### Stored records
● ● ●

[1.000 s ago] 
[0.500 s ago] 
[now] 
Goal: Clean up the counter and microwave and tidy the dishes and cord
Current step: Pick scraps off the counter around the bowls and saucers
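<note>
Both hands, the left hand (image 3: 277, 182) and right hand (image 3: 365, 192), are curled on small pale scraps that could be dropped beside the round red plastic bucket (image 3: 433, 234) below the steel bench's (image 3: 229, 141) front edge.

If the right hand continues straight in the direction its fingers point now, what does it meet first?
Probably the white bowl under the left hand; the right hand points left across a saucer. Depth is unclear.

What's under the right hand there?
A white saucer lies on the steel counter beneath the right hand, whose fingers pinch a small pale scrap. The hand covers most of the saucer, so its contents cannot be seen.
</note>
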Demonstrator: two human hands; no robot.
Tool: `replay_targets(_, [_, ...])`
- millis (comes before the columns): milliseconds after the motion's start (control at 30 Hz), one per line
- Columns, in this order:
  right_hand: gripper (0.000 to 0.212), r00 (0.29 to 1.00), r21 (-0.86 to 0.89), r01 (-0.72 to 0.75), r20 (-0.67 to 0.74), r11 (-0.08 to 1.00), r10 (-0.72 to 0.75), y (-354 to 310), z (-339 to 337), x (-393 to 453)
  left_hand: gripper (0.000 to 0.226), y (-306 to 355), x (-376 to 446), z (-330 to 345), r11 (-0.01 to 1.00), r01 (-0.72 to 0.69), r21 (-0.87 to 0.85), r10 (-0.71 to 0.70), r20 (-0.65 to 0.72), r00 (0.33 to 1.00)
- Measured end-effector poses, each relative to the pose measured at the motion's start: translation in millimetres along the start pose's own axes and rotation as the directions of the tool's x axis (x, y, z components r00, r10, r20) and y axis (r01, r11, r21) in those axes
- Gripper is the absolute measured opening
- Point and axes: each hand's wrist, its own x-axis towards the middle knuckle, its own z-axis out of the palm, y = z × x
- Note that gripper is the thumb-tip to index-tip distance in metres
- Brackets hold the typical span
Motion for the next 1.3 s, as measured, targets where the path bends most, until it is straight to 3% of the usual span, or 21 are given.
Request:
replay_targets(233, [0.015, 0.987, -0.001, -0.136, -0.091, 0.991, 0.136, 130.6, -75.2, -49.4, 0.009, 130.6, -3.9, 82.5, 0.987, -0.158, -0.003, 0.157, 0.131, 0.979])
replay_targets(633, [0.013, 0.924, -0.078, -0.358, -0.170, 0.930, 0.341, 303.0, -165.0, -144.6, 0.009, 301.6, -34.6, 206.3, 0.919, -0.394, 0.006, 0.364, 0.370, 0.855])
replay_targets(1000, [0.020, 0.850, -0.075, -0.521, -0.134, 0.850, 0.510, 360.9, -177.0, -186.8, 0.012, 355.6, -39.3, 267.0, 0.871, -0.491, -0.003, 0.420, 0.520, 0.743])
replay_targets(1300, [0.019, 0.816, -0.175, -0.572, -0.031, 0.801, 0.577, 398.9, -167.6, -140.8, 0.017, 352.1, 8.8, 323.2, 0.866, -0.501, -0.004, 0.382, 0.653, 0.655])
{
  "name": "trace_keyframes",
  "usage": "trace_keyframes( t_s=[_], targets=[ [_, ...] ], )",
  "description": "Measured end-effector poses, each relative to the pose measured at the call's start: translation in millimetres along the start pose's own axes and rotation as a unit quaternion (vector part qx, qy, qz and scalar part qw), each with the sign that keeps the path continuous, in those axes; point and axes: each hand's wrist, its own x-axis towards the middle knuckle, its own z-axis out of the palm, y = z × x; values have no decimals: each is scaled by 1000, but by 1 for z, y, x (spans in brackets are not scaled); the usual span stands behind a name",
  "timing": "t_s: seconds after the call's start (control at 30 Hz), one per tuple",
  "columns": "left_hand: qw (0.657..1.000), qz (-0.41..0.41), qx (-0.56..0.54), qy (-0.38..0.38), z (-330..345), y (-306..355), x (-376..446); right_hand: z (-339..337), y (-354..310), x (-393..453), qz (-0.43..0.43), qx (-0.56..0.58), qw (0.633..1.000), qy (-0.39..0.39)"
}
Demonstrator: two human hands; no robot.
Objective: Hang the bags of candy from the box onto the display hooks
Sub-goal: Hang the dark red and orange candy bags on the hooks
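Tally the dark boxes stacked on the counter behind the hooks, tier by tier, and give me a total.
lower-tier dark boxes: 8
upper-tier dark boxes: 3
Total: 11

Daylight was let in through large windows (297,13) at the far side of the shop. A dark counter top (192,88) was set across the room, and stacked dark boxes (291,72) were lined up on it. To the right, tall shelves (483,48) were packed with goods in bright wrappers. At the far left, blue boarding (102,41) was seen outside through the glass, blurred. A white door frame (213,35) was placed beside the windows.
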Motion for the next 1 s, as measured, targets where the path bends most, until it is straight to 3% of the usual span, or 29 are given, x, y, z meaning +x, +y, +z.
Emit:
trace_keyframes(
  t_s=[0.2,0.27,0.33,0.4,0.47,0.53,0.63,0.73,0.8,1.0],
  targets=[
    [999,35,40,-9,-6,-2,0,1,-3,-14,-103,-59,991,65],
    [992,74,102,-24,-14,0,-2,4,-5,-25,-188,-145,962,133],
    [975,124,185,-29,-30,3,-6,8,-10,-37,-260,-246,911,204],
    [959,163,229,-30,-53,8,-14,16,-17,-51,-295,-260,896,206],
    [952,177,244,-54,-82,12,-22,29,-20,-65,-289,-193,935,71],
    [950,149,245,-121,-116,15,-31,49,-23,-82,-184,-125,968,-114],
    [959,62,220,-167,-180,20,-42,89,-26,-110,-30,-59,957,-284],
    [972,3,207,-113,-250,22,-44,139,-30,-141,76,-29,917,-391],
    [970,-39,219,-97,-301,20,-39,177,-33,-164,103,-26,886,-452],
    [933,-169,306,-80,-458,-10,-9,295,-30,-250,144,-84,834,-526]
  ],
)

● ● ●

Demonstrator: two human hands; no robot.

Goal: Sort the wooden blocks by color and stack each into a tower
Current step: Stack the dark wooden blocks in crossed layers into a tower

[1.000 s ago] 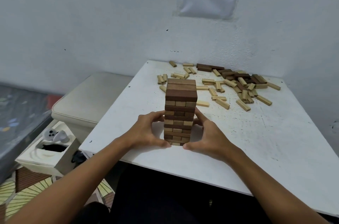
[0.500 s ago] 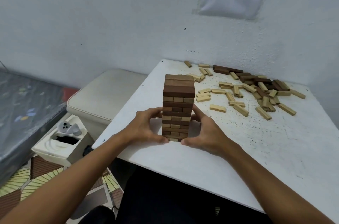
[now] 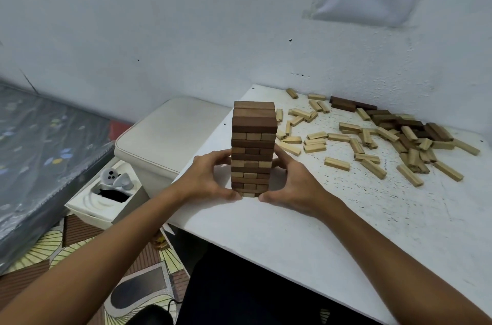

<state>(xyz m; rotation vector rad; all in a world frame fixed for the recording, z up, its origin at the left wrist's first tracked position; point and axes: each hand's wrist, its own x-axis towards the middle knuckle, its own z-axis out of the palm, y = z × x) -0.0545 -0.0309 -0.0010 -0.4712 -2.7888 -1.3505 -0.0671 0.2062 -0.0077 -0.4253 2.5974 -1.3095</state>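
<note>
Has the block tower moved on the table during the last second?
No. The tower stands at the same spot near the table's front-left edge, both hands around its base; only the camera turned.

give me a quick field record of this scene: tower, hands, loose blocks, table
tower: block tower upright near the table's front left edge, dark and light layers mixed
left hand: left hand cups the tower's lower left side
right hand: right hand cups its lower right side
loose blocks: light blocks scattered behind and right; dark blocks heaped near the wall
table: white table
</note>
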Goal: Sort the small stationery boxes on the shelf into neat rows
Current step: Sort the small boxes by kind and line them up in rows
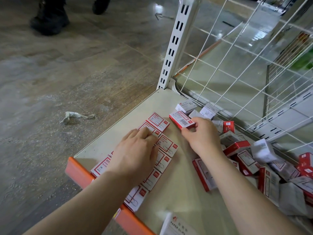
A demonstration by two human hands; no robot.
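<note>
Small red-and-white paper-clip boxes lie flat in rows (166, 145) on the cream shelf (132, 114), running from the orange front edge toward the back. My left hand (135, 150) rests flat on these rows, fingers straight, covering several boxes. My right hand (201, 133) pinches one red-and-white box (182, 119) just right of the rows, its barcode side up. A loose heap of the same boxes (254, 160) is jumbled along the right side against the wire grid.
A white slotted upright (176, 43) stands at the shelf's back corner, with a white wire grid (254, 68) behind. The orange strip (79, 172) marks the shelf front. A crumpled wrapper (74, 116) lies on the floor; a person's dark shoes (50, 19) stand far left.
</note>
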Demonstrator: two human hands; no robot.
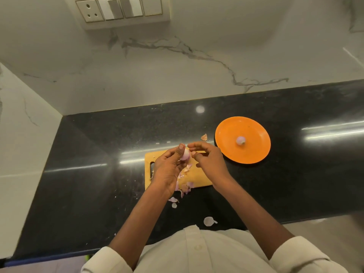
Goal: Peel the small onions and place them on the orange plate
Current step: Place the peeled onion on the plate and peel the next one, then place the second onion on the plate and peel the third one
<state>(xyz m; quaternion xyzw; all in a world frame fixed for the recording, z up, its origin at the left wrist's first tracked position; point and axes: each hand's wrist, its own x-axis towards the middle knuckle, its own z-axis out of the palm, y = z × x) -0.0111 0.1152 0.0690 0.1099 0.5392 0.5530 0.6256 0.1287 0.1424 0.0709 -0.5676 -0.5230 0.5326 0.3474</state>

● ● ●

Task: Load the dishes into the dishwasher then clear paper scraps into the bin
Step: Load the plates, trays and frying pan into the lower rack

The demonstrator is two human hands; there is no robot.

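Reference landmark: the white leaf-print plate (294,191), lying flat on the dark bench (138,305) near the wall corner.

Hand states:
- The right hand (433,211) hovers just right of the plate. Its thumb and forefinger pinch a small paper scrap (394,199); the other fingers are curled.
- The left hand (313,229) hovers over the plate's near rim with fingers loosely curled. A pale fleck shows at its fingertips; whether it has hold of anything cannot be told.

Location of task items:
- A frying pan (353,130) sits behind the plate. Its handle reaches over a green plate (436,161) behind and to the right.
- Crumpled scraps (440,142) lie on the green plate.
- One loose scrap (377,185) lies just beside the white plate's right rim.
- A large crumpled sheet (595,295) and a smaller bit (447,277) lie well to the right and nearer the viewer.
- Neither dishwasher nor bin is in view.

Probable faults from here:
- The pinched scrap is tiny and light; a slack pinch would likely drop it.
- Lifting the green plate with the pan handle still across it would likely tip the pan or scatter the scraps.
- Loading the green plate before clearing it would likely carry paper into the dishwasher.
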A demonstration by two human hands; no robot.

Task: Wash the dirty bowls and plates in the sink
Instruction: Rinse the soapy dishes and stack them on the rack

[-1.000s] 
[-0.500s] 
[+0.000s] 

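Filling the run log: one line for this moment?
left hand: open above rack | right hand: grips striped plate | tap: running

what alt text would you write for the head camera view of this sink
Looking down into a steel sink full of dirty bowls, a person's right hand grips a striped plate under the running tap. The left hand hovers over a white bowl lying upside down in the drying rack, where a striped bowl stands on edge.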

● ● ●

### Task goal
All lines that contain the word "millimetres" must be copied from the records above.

### Solution to this task
- Measured end-effector poses, each relative to the pose measured at the motion's start: translation in millimetres along the start pose's own axes and rotation as the directions of the tool's x axis (x, y, z components r00, r10, r20) and y axis (r01, r11, r21) in those axes
  "description": "Measured end-effector poses, each relative to the pose measured at the call's start: translation in millimetres along the start pose's own axes and rotation as a unit quaternion (vector part qx, qy, qz and scalar part qw), each with the sign that keeps the path continuous, in those axes; point and axes: each hand's wrist, its own x-axis towards the middle knuckle, its own z-axis out of the palm, y = z × x; values have no decimals: each is scaled by 1000, but by 1 for z, y, x (spans in brackets are not scaled); the usual span stands behind a name",

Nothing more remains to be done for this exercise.